- Instructions for the task -
The required answer is a copy of each line in the entries below that includes "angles".

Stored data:
——————————
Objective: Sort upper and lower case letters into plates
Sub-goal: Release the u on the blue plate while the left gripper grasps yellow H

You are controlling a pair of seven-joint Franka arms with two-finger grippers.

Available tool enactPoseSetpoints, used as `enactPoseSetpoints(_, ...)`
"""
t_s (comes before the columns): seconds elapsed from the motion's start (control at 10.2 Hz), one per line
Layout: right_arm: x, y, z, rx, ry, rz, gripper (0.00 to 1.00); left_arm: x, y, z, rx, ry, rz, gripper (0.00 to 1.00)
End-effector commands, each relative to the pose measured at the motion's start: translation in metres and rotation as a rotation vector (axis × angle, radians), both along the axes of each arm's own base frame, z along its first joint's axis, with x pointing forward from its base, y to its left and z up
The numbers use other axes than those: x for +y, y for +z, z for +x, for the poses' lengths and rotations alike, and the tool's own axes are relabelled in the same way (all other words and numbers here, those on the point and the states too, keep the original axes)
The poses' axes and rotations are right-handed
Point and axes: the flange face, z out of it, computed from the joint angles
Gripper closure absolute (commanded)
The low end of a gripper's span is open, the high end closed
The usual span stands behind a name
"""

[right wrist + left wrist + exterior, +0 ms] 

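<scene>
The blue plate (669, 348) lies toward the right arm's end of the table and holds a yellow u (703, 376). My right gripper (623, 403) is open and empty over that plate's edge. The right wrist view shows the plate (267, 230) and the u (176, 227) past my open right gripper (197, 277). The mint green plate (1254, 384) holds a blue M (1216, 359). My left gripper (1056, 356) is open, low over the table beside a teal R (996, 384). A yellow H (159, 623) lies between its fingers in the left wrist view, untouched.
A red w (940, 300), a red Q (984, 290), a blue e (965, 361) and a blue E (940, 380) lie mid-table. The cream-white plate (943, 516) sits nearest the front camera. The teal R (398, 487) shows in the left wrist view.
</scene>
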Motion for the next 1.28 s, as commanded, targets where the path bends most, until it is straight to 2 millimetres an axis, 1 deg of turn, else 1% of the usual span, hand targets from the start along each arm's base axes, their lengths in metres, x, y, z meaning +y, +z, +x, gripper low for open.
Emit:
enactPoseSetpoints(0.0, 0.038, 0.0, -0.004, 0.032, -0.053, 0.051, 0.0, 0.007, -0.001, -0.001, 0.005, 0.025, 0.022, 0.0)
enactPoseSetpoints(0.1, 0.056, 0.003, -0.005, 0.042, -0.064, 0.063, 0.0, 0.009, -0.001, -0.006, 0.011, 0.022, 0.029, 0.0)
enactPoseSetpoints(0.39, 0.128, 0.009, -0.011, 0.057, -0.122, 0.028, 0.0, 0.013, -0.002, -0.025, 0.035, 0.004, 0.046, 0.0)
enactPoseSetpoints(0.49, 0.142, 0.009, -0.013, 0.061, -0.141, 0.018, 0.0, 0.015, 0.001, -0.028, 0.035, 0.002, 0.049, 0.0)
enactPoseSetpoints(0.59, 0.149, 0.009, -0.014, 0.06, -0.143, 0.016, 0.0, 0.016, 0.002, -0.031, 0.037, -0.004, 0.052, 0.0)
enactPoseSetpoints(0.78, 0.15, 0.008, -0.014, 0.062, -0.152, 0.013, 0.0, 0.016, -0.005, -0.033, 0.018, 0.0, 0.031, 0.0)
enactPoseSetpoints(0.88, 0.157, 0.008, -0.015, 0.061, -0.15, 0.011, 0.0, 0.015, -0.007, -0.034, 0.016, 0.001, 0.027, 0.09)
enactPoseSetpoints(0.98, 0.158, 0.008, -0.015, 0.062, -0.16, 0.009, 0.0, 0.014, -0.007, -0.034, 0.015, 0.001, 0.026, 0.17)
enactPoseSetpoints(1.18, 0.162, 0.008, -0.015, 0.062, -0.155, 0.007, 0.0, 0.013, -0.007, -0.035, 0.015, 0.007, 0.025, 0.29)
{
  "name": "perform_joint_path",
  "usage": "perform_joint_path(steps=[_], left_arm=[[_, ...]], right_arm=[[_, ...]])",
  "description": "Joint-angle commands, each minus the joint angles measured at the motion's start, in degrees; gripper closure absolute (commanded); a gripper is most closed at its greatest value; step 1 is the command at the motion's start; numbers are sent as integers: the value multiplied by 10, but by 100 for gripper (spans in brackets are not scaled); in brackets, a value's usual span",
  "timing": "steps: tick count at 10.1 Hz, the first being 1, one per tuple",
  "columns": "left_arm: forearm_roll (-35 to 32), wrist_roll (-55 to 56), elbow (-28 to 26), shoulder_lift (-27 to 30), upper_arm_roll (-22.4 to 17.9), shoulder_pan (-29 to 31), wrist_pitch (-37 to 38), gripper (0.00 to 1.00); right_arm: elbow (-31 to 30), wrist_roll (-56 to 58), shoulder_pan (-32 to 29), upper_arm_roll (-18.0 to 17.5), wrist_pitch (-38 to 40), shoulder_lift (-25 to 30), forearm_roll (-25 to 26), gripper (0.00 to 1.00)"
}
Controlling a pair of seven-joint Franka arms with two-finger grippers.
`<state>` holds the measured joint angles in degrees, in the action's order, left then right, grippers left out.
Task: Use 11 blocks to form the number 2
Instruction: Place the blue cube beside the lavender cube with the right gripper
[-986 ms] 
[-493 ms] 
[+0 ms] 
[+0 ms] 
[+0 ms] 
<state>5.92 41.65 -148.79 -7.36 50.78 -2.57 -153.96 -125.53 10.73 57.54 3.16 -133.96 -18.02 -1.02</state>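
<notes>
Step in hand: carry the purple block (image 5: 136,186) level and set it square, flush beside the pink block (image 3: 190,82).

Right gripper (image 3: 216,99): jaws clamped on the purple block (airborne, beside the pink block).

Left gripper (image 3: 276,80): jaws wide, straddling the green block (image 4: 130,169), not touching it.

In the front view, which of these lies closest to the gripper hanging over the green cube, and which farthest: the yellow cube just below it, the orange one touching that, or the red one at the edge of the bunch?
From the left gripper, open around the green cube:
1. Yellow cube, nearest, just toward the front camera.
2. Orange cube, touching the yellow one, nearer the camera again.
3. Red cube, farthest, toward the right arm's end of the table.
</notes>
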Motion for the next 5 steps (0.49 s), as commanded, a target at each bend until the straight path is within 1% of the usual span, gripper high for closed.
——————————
- Your response -
Point and axes: the flange face, z out of it, computed from the joint angles
  "description": "Joint-angle commands, each minus the joint angles measured at the motion's start, in degrees; gripper closure absolute (commanded); a gripper is most closed at its greatest value; step 1 is the command at the motion's start; numbers are sent as integers: the value multiplied by 10, but by 100 for gripper (spans in brackets are not scaled); in brackets, a value's usual span",
`<state>` holds the measured joint angles in degrees, in the action's order, left then right, grippers left out.

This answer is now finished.